**TASK GOAL:**
If a line in the data has the string "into", please show it.

**PROVIDED DATA:**
------------------------------------------------------------------------

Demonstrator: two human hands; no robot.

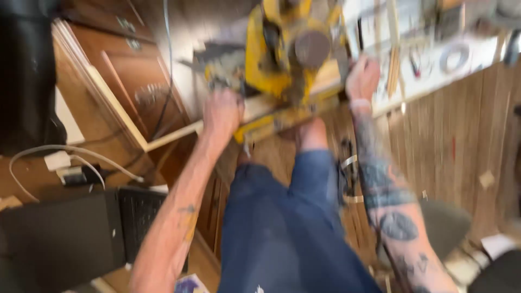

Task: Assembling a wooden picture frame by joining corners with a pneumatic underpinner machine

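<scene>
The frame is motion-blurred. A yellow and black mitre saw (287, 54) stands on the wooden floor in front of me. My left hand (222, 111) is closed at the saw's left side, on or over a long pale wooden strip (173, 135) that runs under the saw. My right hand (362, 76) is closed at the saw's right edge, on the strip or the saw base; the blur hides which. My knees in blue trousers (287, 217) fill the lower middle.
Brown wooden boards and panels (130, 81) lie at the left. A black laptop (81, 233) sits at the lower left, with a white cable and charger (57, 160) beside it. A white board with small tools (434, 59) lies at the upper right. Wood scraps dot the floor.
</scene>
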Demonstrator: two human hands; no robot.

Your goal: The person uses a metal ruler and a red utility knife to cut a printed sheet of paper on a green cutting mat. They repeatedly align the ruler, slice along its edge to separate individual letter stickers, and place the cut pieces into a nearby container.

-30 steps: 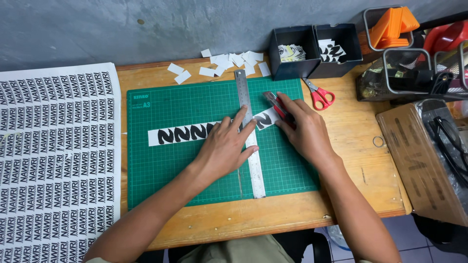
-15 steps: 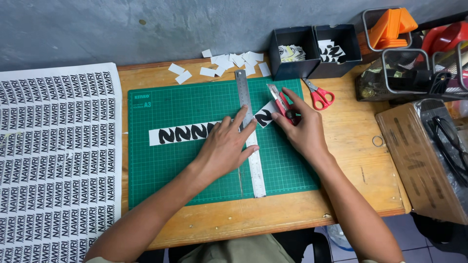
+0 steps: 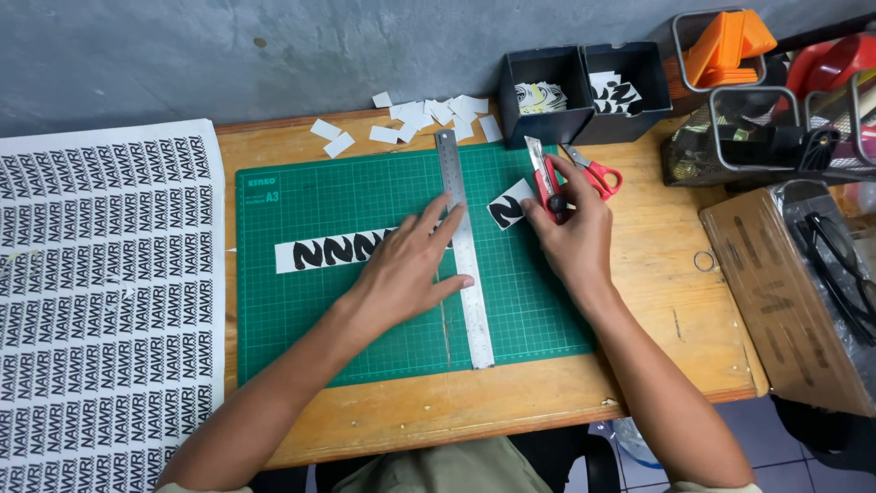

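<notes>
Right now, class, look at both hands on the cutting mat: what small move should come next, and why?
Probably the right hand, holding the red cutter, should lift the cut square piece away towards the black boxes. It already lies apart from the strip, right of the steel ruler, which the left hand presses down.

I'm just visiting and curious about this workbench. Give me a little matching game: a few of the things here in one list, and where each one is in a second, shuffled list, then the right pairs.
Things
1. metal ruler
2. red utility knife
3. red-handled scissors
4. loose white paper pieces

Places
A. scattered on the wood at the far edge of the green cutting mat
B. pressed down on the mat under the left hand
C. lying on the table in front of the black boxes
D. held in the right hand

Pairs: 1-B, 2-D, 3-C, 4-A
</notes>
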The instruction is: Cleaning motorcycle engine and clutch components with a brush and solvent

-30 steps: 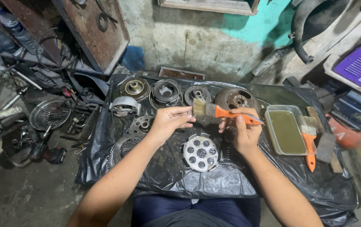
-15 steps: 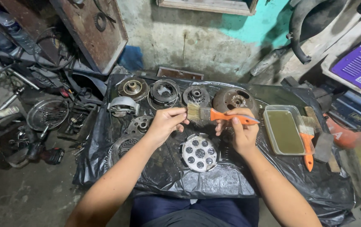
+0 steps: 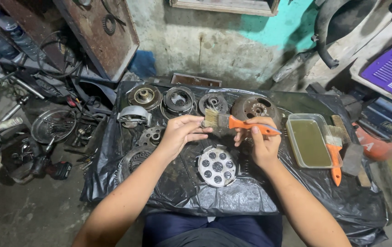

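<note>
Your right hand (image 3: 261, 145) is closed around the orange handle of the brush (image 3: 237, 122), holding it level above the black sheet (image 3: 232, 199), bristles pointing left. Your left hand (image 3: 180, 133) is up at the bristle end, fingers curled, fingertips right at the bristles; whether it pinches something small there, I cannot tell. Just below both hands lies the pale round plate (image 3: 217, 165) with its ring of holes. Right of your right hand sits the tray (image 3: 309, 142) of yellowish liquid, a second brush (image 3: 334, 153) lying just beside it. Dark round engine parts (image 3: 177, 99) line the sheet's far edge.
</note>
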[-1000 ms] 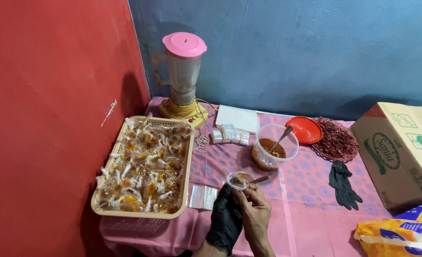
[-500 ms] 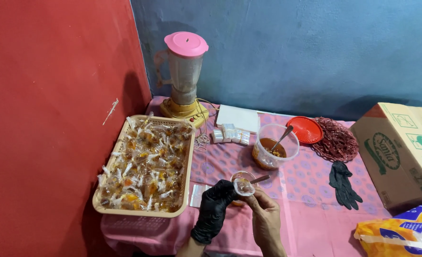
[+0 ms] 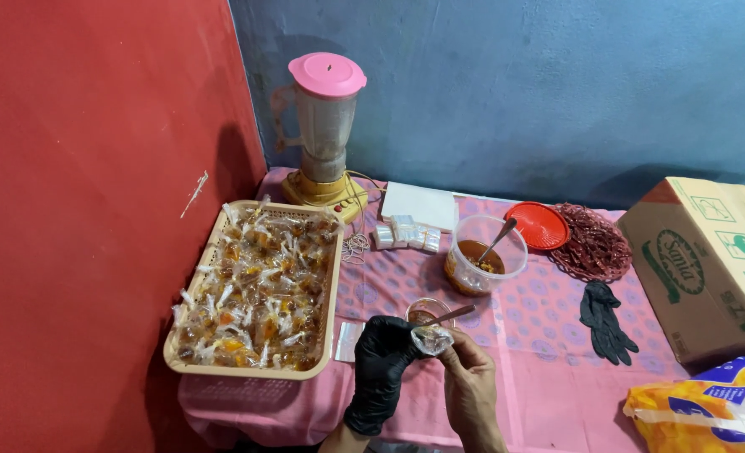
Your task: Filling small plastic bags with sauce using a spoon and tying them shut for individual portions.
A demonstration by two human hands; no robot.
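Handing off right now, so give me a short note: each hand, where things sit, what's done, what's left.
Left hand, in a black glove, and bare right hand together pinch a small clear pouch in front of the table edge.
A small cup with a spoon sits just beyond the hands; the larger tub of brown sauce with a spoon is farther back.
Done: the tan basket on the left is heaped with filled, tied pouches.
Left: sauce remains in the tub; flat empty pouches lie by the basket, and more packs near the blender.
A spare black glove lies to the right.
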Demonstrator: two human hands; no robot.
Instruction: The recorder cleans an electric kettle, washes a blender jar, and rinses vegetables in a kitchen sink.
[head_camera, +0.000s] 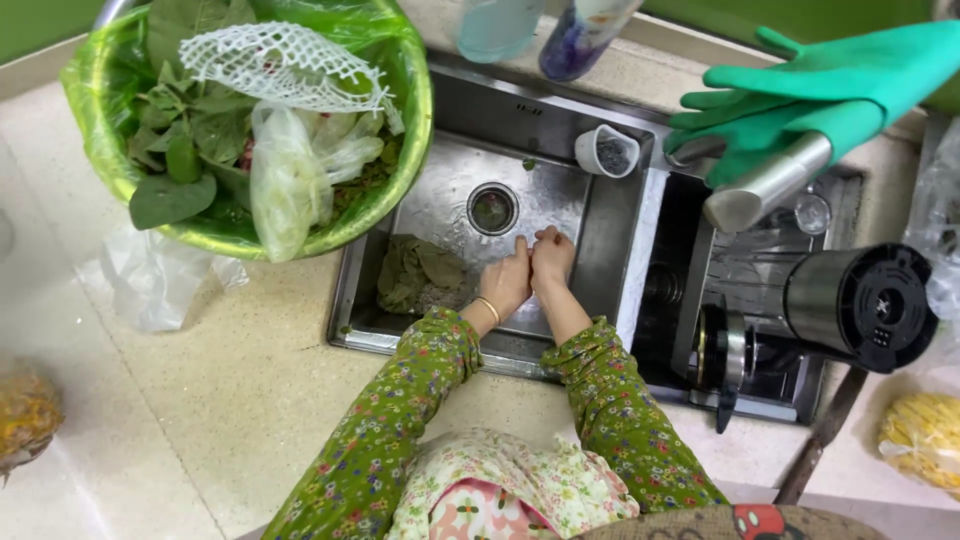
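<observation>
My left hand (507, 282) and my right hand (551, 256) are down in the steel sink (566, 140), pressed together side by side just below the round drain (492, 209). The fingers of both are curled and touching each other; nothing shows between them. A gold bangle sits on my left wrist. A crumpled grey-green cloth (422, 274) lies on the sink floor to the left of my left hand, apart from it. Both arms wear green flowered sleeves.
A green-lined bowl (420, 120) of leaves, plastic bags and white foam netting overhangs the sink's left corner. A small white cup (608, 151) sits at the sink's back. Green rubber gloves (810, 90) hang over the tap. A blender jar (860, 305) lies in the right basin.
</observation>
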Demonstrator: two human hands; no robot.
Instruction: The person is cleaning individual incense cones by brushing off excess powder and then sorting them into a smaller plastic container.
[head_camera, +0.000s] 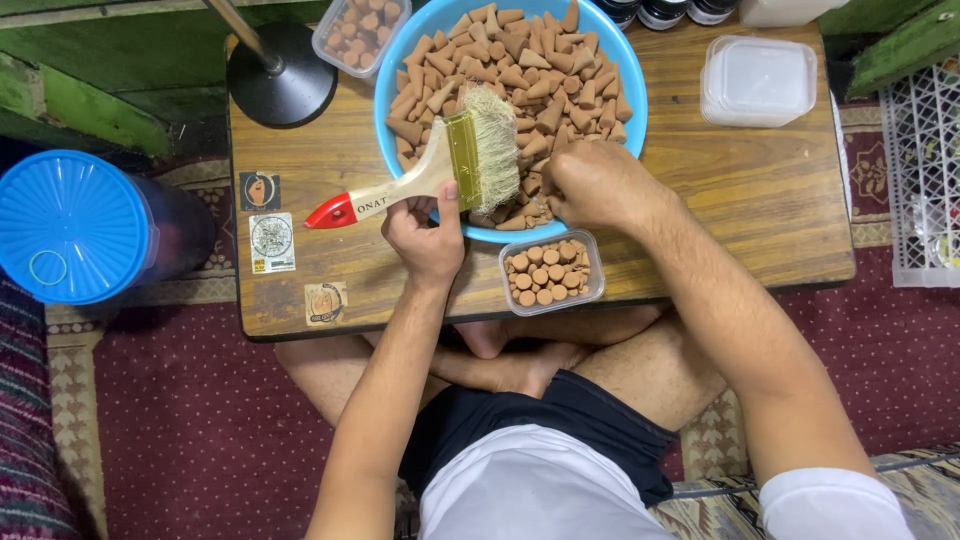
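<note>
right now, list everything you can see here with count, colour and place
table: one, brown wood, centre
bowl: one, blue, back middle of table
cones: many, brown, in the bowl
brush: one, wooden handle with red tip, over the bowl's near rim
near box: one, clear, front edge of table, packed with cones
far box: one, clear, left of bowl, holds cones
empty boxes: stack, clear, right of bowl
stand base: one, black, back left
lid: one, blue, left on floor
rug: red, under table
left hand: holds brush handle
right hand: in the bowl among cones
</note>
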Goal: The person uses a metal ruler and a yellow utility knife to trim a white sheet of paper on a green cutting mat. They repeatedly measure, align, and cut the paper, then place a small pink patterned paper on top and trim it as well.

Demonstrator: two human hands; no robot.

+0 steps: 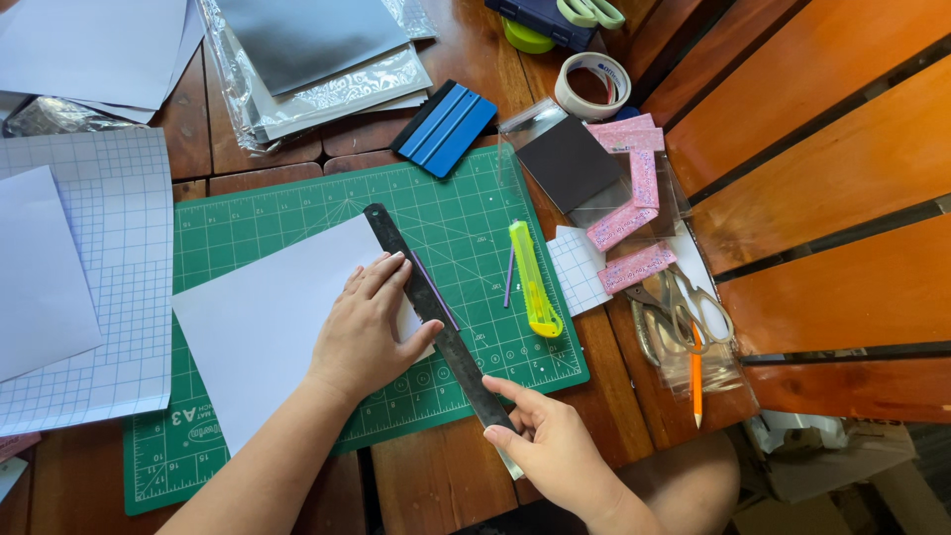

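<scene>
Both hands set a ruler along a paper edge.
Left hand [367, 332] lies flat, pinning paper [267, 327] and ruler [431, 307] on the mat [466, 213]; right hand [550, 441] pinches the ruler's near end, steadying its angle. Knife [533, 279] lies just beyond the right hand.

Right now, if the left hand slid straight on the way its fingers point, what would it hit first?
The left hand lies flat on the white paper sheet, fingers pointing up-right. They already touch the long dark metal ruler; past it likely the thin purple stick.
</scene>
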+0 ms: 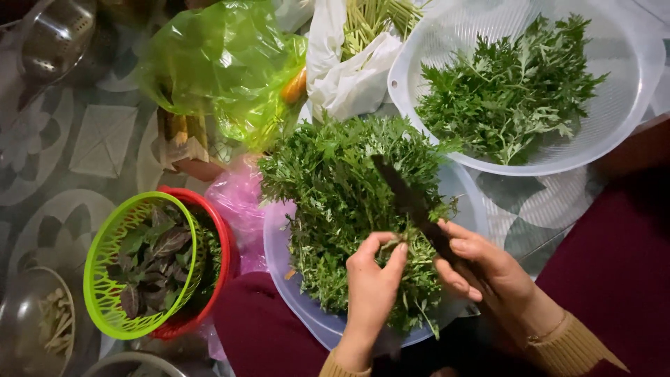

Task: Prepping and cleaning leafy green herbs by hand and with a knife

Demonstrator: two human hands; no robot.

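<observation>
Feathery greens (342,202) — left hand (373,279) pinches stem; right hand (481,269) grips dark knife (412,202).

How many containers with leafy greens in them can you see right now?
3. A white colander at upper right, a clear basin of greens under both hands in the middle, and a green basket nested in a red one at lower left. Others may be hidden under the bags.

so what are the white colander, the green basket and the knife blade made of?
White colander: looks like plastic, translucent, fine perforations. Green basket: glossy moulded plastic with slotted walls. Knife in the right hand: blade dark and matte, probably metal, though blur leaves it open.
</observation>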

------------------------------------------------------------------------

**OUTPUT:**
Your goal: The person uses a metal ruler and a red utility knife to cut a printed sheet of paper on a green cutting mat. They repeatedly align the ruler, slice along its edge to separate individual letter stickers, and place the cut pieces into a nearby container.
Instruction: The person is cleaning individual incense cones by brushing off excess powder and then sorting them into a smaller plastic container.

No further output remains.